» PROBLEM TO WORK ON
An exact copy of the listing is required.

» DATASET EXCERPT
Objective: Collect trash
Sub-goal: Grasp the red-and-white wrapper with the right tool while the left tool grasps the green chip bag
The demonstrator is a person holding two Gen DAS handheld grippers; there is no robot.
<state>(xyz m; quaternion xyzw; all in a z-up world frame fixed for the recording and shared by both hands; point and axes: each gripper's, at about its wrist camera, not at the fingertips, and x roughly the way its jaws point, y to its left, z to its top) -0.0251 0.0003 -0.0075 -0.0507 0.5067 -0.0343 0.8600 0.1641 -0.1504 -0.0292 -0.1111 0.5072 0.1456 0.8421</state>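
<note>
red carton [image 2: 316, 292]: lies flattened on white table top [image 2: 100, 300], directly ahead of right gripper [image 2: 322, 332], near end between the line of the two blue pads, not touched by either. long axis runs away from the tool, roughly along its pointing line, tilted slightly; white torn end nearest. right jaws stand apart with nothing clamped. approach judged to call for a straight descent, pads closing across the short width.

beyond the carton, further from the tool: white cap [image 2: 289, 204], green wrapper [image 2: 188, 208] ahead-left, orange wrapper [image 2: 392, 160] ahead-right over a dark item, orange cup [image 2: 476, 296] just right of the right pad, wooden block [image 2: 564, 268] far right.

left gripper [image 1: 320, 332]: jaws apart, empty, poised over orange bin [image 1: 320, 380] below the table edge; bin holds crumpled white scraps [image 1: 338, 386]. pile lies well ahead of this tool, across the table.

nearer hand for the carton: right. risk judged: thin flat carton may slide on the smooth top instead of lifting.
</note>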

» SOLVED PROBLEM
Objective: Collect trash
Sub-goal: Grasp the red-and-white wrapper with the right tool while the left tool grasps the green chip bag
The demonstrator is a person holding two Gen DAS handheld grippers; there is no robot.
<state>(xyz m; quaternion xyzw; all in a z-up world frame fixed for the recording and shared by both hands; point and axes: each gripper's, at about its wrist camera, not at the fingertips, and x roughly the way its jaws point, y to its left, z to its top) -0.0251 0.0003 -0.0075 -0.0507 0.5067 -0.0343 0.8600 0.1641 -0.1504 -0.0292 -0.1111 0.5072 0.1456 0.8421</state>
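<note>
red carton [image 2: 316, 292]: lies flattened on white table top [image 2: 100, 300], directly ahead of right gripper [image 2: 322, 332], near end between the line of the two blue pads, not touched by either. long axis runs away from the tool, roughly along its pointing line, tilted slightly; white torn end nearest. right jaws stand apart with nothing clamped. approach judged to call for a straight descent, pads closing across the short width.

beyond the carton, further from the tool: white cap [image 2: 289, 204], green wrapper [image 2: 188, 208] ahead-left, orange wrapper [image 2: 392, 160] ahead-right over a dark item, orange cup [image 2: 476, 296] just right of the right pad, wooden block [image 2: 564, 268] far right.

left gripper [image 1: 320, 332]: jaws apart, empty, poised over orange bin [image 1: 320, 380] below the table edge; bin holds crumpled white scraps [image 1: 338, 386]. pile lies well ahead of this tool, across the table.

nearer hand for the carton: right. risk judged: thin flat carton may slide on the smooth top instead of lifting.
</note>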

No additional output will be produced.